━━━ The data
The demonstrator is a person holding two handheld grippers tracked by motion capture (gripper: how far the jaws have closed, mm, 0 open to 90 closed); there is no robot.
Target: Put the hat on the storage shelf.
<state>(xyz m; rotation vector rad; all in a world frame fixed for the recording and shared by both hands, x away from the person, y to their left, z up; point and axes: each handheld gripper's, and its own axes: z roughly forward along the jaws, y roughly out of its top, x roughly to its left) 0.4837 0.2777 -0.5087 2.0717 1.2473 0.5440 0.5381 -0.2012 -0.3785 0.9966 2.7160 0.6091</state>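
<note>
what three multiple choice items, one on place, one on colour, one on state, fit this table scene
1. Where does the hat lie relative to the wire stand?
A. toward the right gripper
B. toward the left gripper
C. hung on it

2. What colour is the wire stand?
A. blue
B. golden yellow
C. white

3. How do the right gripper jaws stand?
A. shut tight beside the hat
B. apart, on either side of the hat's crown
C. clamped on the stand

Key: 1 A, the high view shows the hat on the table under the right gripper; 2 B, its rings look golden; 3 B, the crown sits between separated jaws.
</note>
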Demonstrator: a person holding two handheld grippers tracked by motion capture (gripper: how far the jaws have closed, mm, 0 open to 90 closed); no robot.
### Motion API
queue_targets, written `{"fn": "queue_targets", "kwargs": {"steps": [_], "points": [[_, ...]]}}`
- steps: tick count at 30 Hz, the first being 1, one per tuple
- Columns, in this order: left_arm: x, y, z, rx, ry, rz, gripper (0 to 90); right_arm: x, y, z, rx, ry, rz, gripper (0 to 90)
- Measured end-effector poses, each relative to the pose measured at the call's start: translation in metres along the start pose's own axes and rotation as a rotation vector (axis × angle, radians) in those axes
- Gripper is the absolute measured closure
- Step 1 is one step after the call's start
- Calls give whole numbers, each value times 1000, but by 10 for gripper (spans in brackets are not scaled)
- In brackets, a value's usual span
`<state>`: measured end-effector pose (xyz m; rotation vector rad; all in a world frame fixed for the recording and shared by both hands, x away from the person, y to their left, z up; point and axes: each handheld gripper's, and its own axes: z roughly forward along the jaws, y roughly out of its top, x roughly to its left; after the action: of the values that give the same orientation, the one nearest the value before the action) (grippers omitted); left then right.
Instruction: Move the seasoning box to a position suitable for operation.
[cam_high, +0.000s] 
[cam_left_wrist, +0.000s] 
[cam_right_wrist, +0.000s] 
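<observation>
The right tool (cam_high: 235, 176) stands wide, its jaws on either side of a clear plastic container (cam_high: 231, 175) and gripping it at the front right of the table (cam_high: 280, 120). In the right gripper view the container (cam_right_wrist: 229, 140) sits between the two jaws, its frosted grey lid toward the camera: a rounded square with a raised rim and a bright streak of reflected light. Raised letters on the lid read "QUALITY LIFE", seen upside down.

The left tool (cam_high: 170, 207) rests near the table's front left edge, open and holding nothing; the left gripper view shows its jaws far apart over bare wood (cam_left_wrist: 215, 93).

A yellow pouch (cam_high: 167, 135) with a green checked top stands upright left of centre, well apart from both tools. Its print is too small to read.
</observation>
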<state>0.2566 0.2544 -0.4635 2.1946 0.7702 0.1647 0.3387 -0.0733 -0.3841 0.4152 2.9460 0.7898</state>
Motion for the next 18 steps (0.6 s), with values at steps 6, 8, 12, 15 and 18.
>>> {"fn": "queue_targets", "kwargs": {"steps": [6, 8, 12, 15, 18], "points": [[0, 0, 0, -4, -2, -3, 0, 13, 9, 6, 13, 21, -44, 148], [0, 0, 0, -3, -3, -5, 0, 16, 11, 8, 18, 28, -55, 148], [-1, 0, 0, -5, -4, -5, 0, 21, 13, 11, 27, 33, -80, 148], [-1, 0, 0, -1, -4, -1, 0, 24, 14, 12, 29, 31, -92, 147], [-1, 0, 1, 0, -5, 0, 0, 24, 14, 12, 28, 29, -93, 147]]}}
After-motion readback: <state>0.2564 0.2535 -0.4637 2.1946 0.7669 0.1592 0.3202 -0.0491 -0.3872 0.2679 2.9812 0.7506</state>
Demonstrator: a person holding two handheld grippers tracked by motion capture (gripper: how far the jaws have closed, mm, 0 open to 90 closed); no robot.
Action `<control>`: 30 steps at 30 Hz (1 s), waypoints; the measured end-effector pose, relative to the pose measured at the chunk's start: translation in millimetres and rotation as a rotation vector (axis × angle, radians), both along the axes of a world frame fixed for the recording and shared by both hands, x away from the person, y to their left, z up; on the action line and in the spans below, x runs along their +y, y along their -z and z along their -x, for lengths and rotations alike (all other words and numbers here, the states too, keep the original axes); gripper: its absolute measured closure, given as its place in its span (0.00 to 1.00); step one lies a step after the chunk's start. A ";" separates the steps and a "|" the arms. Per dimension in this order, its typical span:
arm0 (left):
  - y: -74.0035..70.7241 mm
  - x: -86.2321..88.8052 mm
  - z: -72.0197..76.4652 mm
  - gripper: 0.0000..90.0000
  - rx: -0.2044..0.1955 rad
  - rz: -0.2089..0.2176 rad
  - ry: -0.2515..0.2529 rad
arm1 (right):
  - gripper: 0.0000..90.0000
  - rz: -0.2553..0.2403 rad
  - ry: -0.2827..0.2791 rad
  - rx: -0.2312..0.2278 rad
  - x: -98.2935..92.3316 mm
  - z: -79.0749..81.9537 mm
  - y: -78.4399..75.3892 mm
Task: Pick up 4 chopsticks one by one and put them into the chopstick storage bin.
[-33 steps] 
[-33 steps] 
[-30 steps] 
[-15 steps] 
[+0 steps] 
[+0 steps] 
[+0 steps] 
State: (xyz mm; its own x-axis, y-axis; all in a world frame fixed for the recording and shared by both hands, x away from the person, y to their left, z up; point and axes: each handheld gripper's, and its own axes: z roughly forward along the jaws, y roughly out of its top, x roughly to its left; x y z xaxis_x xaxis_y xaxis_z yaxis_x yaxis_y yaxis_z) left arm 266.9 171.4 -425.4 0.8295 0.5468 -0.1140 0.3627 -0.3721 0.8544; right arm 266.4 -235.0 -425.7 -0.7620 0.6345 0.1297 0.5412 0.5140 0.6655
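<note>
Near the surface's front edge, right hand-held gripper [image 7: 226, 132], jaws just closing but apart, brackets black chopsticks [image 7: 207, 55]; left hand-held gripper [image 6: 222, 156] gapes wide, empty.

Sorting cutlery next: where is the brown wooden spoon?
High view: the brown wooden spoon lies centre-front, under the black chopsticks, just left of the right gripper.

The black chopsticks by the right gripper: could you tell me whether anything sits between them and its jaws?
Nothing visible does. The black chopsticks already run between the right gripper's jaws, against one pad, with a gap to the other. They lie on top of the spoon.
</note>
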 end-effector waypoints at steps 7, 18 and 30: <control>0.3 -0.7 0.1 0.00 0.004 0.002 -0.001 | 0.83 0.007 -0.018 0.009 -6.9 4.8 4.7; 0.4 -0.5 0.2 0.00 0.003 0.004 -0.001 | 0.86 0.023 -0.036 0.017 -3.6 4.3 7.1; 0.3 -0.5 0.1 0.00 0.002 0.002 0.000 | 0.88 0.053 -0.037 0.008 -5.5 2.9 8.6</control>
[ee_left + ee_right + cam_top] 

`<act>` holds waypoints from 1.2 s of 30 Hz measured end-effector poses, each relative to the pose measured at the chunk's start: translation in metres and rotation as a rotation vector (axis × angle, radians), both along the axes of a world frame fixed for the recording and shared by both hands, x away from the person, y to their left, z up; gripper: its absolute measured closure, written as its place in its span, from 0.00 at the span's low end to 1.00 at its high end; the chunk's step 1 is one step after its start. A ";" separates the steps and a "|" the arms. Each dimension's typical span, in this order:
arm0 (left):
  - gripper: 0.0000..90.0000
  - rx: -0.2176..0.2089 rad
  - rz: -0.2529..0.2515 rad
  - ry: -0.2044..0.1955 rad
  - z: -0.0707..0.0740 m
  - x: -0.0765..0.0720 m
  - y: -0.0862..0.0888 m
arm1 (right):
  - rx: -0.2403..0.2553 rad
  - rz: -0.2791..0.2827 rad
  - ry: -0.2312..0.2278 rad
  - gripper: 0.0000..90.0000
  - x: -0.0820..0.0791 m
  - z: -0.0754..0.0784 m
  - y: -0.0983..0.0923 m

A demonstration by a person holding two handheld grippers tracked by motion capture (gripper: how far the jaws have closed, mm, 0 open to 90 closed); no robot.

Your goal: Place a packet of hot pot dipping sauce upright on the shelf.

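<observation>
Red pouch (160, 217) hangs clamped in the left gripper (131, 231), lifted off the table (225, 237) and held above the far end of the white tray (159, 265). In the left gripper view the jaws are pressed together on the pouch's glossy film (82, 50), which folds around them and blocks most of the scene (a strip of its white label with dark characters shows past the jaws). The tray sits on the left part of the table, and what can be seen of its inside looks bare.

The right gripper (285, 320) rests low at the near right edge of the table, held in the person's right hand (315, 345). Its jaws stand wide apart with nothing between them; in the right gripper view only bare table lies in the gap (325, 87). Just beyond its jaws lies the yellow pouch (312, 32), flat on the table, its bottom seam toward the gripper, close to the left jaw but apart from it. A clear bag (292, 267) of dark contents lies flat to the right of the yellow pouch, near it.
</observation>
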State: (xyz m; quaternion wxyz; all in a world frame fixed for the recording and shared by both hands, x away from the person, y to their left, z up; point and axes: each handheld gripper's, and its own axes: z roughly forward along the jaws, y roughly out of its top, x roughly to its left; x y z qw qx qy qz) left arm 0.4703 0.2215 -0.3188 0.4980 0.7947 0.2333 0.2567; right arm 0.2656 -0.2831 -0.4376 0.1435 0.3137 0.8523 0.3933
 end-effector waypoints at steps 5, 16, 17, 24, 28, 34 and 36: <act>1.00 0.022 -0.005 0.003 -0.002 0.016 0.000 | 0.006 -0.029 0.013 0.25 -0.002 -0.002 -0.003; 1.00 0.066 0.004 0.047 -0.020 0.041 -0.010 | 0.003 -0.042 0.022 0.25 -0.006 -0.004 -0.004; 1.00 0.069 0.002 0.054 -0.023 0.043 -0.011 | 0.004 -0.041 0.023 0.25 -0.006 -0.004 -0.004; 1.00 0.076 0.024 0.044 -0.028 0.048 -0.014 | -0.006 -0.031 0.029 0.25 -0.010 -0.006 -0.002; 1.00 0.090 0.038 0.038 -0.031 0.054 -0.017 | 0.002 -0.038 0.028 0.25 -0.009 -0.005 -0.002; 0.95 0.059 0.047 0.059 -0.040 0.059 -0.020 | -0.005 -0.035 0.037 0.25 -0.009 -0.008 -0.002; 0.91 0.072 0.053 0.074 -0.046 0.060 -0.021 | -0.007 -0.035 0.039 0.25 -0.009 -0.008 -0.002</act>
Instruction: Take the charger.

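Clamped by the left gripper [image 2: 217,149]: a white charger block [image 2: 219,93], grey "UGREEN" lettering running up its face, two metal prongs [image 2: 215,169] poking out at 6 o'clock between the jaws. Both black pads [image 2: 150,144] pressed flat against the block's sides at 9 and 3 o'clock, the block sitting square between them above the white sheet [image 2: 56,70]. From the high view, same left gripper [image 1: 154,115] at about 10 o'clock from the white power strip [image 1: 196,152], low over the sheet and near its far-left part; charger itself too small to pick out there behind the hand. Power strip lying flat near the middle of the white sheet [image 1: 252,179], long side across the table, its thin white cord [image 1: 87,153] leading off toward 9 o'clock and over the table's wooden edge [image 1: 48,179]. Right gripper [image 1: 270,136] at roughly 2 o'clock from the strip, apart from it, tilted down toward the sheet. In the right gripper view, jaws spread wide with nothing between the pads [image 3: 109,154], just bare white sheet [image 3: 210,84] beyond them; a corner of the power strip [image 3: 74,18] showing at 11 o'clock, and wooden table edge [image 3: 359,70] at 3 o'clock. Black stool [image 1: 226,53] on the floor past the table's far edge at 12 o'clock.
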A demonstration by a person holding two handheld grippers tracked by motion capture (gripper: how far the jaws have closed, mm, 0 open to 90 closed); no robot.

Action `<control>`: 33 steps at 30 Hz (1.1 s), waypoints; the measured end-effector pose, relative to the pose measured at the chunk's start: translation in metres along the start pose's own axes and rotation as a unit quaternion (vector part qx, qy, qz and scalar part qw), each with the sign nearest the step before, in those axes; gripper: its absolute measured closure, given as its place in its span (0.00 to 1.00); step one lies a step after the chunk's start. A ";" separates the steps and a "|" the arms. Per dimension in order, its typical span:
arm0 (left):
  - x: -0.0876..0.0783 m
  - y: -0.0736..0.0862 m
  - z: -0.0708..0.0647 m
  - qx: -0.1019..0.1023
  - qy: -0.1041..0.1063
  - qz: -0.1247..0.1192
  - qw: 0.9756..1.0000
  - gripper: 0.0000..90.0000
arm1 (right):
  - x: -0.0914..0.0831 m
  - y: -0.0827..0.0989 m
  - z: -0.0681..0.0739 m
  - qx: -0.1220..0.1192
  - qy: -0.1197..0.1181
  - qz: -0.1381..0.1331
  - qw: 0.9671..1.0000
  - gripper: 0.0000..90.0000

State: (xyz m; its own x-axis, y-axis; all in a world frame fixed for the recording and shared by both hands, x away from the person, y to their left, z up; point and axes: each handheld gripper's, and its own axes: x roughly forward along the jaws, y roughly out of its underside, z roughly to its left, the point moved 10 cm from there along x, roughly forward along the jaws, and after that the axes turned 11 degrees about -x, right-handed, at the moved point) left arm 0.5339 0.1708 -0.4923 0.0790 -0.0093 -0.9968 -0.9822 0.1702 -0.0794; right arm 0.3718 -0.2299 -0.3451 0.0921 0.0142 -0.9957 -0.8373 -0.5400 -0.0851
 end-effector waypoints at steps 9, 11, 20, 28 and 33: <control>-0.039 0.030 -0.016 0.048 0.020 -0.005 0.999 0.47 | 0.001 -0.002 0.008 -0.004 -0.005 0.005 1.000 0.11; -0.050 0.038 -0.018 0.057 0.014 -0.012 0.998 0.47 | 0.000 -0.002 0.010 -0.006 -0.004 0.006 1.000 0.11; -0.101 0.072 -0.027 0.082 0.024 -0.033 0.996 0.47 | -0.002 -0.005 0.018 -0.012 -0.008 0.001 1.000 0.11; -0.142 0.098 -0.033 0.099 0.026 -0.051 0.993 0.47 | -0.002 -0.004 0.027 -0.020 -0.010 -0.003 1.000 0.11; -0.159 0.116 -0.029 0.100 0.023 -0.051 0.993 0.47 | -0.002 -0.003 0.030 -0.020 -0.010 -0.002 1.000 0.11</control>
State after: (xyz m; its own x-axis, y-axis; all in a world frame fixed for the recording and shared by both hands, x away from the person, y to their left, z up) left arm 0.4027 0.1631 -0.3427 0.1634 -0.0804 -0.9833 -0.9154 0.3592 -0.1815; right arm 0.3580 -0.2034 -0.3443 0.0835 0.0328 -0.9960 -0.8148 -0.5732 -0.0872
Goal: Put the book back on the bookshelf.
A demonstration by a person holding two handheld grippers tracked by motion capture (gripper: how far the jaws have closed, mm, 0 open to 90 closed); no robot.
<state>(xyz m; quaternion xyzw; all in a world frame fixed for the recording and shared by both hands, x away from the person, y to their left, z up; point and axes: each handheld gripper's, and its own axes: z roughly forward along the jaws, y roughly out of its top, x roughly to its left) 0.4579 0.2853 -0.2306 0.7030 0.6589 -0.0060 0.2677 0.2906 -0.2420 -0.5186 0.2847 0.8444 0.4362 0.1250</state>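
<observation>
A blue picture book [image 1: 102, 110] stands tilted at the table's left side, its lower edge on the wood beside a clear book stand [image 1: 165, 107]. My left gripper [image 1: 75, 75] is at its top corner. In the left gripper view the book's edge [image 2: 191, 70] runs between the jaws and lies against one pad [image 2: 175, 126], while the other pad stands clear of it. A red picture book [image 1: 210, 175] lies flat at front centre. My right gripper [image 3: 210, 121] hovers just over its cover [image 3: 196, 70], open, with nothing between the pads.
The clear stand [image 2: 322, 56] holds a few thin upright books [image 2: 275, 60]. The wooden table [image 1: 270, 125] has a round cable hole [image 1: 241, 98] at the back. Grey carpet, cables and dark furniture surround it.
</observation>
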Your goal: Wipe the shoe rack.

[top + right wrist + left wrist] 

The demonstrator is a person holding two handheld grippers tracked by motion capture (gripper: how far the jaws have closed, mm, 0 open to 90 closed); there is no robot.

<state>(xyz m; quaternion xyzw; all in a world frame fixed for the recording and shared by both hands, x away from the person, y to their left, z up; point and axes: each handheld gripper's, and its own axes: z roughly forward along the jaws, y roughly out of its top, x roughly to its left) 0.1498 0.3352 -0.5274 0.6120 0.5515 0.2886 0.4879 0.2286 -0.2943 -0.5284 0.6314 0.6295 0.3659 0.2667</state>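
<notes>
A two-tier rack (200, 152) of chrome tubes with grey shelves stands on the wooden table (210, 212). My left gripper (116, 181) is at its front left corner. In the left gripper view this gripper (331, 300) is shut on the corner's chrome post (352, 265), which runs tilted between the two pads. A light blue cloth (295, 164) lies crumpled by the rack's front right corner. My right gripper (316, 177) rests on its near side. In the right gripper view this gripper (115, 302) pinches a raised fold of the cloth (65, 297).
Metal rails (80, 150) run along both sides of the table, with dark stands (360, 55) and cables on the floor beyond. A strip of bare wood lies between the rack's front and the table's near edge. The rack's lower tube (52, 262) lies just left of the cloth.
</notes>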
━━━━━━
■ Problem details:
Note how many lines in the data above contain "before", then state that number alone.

■ Exercise result:
2